= TO DO =
Copy every entry below verbatim, except for images.

--*--

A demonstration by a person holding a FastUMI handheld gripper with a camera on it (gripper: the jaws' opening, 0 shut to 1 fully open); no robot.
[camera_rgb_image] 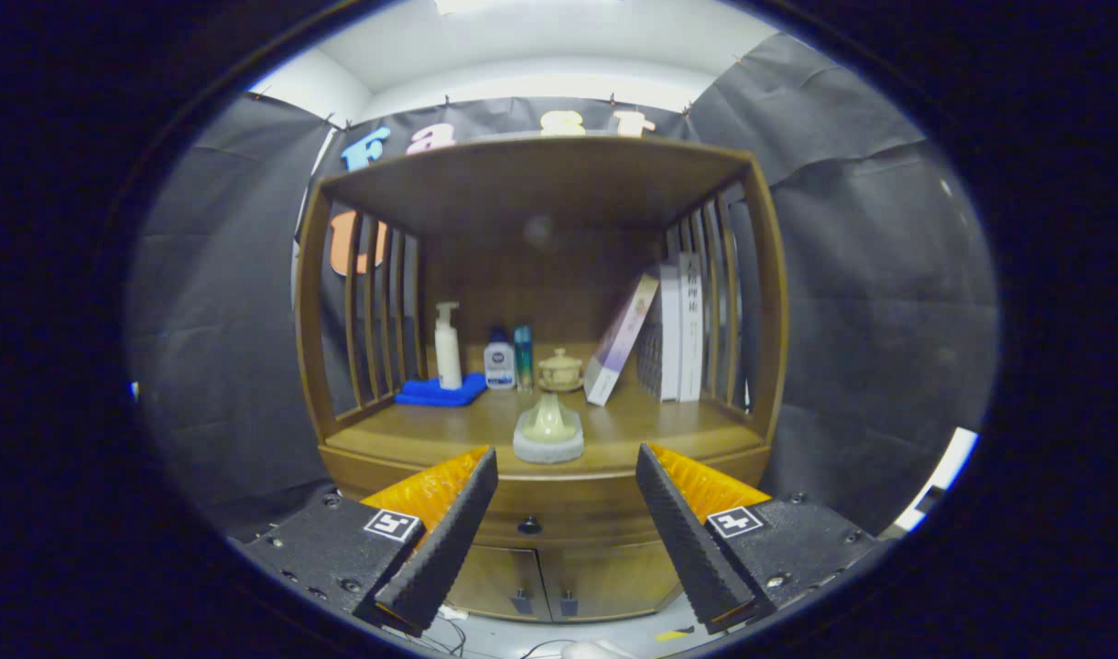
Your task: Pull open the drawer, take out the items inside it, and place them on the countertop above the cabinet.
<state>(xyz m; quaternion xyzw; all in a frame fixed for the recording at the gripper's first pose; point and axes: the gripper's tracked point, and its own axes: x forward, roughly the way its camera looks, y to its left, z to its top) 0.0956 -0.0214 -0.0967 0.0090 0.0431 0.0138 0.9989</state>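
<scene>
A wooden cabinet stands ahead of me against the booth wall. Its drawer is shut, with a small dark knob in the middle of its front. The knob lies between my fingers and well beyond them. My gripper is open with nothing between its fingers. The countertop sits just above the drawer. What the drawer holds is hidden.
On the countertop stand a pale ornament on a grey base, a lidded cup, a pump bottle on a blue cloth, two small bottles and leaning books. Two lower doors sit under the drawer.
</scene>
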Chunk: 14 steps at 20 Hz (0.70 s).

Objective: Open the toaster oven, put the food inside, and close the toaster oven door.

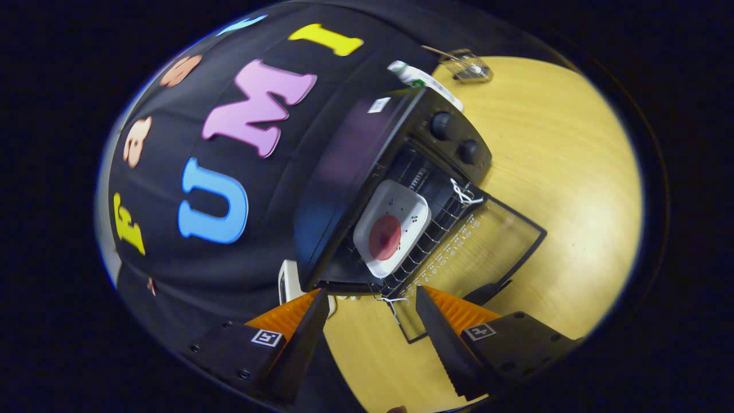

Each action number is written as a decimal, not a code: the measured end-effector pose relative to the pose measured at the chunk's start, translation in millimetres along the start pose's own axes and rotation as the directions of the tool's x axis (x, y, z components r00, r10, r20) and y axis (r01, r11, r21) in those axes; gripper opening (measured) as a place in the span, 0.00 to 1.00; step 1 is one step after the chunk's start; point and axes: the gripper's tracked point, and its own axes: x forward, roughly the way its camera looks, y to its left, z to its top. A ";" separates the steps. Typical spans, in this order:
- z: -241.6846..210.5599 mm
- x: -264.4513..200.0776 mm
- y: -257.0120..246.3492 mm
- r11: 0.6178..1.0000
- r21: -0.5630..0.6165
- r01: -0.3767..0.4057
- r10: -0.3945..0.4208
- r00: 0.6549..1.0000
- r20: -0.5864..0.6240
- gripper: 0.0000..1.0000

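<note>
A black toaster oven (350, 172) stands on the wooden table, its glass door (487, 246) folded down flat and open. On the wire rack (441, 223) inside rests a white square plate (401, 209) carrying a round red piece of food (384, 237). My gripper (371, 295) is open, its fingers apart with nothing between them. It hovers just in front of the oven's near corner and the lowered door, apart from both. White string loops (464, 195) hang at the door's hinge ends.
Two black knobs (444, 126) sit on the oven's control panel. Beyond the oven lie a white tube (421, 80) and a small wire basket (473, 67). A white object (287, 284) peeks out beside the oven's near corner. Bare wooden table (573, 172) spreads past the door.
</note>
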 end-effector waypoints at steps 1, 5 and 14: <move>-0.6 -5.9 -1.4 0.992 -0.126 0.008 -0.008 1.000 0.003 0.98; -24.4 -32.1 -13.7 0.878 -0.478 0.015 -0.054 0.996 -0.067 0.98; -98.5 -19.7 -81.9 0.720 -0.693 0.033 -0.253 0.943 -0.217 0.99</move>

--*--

= EXERCISE SOLUTION =
A demonstration by a person holding a FastUMI handheld gripper with a camera on it (gripper: the jaws' opening, 0 shut to 1 fully open); no robot.
[camera_rgb_image] 
Your task: Pull open the drawer, take out the items inside it, and place them on the countertop above the cabinet.
<state>(xyz m; quaternion xyzw; all in a frame fixed for the recording at the gripper's first pose; point and axes: the gripper's tracked point, and its own axes: x forward, roughly the way its camera looks, y to its left, z to its top) 0.0956 -0.0214 -0.0967 0.0090 0.0431 0.0138 0.9989</state>
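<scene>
A wooden cabinet stands ahead of me against the booth wall. Its drawer is shut, with a small dark knob in the middle of its front. The knob lies between my fingers and well beyond them. My gripper is open with nothing between its fingers. The countertop sits just above the drawer. What the drawer holds is hidden.
On the countertop stand a pale ornament on a grey base, a lidded cup, a pump bottle on a blue cloth, two small bottles and leaning books. Two lower doors sit under the drawer.
</scene>
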Chunk: 14 steps at 20 Hz (0.70 s).

Objective: Open the toaster oven, put the food inside, and close the toaster oven door.


Each action number is written as a decimal, not a code: the measured end-effector pose relative to the pose measured at the chunk's start, translation in millimetres along the start pose's own axes and rotation as the directions of the tool's x axis (x, y, z components r00, r10, r20) and y axis (r01, r11, r21) in those axes; gripper opening (measured) as a place in the span, 0.00 to 1.00; step 1 is one step after the chunk's start; point and axes: the gripper's tracked point, and its own axes: x forward, roughly the way its camera looks, y to its left, z to its top. A ";" separates the steps. Typical spans, in this order:
- z: -241.6846..210.5599 mm
- x: -264.4513..200.0776 mm
- y: -257.0120..246.3492 mm
- r11: 0.6178..1.0000
- r21: -0.5630..0.6165
- r01: -0.3767..0.4057
- r10: -0.3945..0.4208
- r00: 0.6549..1.0000
- r20: -0.5864..0.6240
- gripper: 0.0000..1.0000

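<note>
A black toaster oven (350, 172) stands on the wooden table, its glass door (487, 246) folded down flat and open. On the wire rack (441, 223) inside rests a white square plate (401, 209) carrying a round red piece of food (384, 237). My gripper (371, 295) is open, its fingers apart with nothing between them. It hovers just in front of the oven's near corner and the lowered door, apart from both. White string loops (464, 195) hang at the door's hinge ends.
Two black knobs (444, 126) sit on the oven's control panel. Beyond the oven lie a white tube (421, 80) and a small wire basket (473, 67). A white object (287, 284) peeks out beside the oven's near corner. Bare wooden table (573, 172) spreads past the door.
</note>
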 end-effector waypoints at steps 1, 5 and 14: <move>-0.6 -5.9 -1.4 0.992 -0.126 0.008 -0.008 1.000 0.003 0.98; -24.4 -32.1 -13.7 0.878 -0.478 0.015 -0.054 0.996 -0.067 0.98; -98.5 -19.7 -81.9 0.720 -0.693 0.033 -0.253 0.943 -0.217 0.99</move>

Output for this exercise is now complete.